Good Grief! Tears Have Heart

August 8th, 2011

There is an awesome episode of the TV Sitcom The Office about grief counseling, when a former manager dies. Michael Scott gathers the staff together and describes his feelings in graphic detail.

It feels like somebody took my heart, and dropped it into a bucket of boiling tears. And at the same time, somebody else is hitting my soul in the crotch with a frozen sledgehammer. And then a third guy walks in and starts punching me in the grief bone, and I am crying, and nobody can hear me, because I am terribly, terribly, terribly…… alone.

Michael feels like no one is taking his loss seriously. After all, it is all about HIM. In a rare moment of insight, he says, “There is such a thing as good grief. Just ask Charlie Brown.”

He’s right. There IS such a thing as good grief. Discerning the healthiest way to “do grief” is important because we all experience it at some point. To live is to change. To change is to grow. To grow is to experience growing pains. At times, it may even feel like you are being pulled up by the roots and turned upside down. As much as you feel like numbing the pain, or running away to hide, stay with it. Grief holds treasures. Your richest potential exists in the under soil, beneath the circumstances, deep in the cells of who you are at your essence. Change and grief are unearthing your highest potential.

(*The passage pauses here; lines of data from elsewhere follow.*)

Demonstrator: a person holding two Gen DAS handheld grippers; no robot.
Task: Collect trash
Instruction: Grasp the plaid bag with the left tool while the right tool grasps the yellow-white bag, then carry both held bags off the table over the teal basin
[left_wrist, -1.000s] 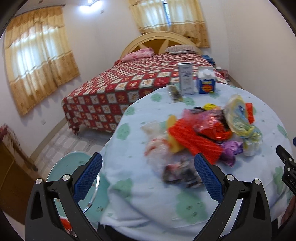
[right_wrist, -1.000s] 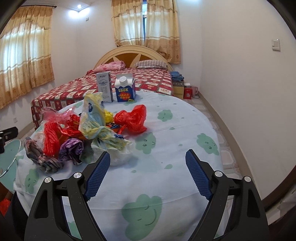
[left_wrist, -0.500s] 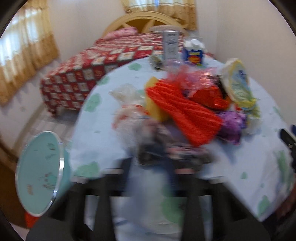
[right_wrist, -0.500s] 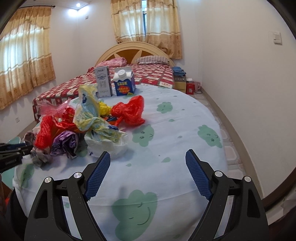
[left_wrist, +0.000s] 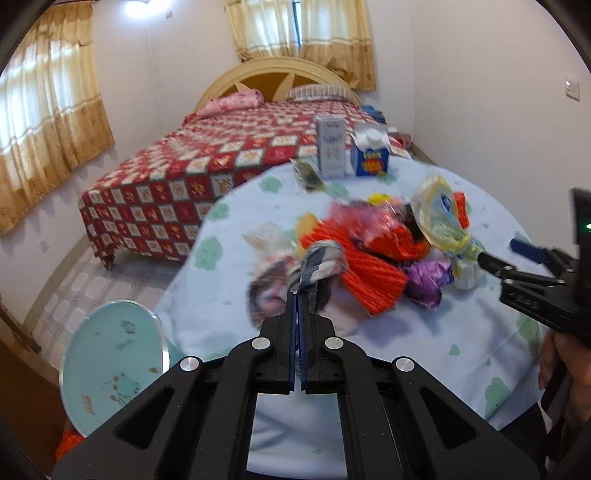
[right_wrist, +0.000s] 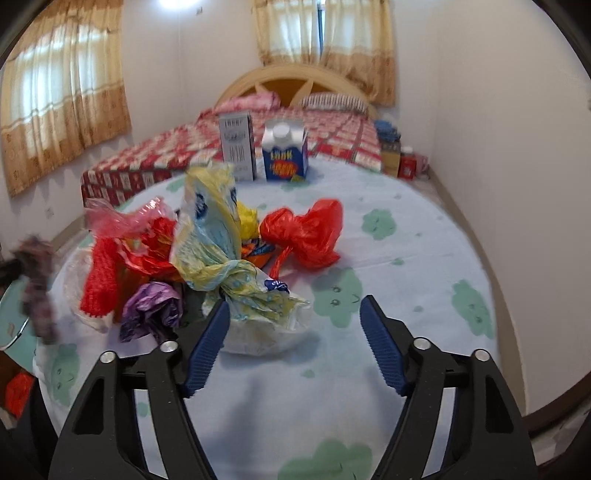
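Tongs first: left gripper (left_wrist: 298, 295) is pinched closed on a grey-patterned wrapper (left_wrist: 317, 264), lifted at the trash pile's (left_wrist: 384, 243) near edge; right gripper (right_wrist: 295, 332) gapes wide, holding nothing, its left finger beside a yellow-blue bag (right_wrist: 218, 251); beyond stand two cartons (right_wrist: 284, 153) on the round table (right_wrist: 406, 258); behind, a bed (left_wrist: 229, 158).

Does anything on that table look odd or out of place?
Yes: a heap of crumpled plastic bags litters the table, while two cartons stand upright behind it. The left gripper pinches one dark wrapper.
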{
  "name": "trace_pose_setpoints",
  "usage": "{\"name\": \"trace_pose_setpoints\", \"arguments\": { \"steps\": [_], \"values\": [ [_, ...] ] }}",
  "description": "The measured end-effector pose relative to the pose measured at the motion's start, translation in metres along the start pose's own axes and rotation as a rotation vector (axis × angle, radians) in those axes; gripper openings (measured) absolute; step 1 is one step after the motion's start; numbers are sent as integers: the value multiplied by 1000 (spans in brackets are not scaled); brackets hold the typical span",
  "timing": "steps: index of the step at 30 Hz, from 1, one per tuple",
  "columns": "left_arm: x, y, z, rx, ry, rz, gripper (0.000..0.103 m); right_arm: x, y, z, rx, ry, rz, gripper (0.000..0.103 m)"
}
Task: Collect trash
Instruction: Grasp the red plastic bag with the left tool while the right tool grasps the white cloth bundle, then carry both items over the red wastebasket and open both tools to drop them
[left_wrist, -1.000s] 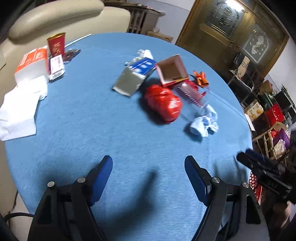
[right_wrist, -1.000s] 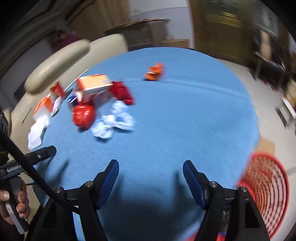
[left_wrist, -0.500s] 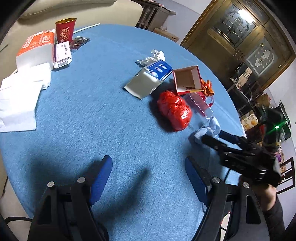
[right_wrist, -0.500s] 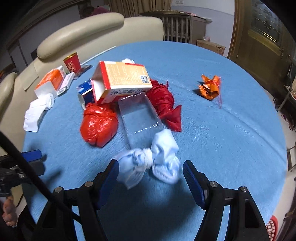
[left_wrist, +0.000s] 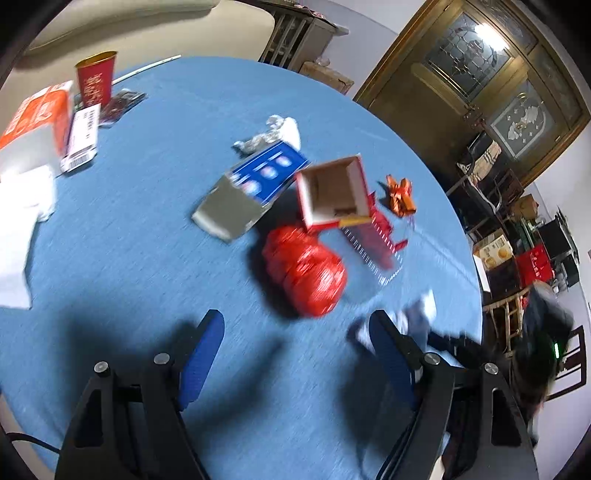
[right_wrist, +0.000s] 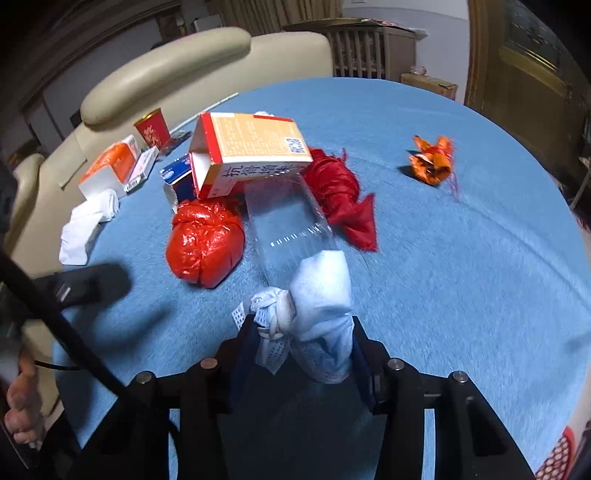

Staying with pain is the first truth of good grief. Like the kid’s rhyme about the bear hunt, you can’t go over it, you can’t go around it and you can’t go under it. You have to go through grief. Whether it is the loss of a family member or friend, the loss of a dream or any significant life change, go through it rather than trying to go around it. If you go around it, it will linger in the shadows of your psyche, and will likely come back to haunt you at some later time and in some destructive way. The same is true for supporting someone else who is grieving. As much as you might wish you could take away their pain, you also know that their pain is part of their unique life experience. You couldn’t take that opportunity for growth away from them, even if you had the power to do so.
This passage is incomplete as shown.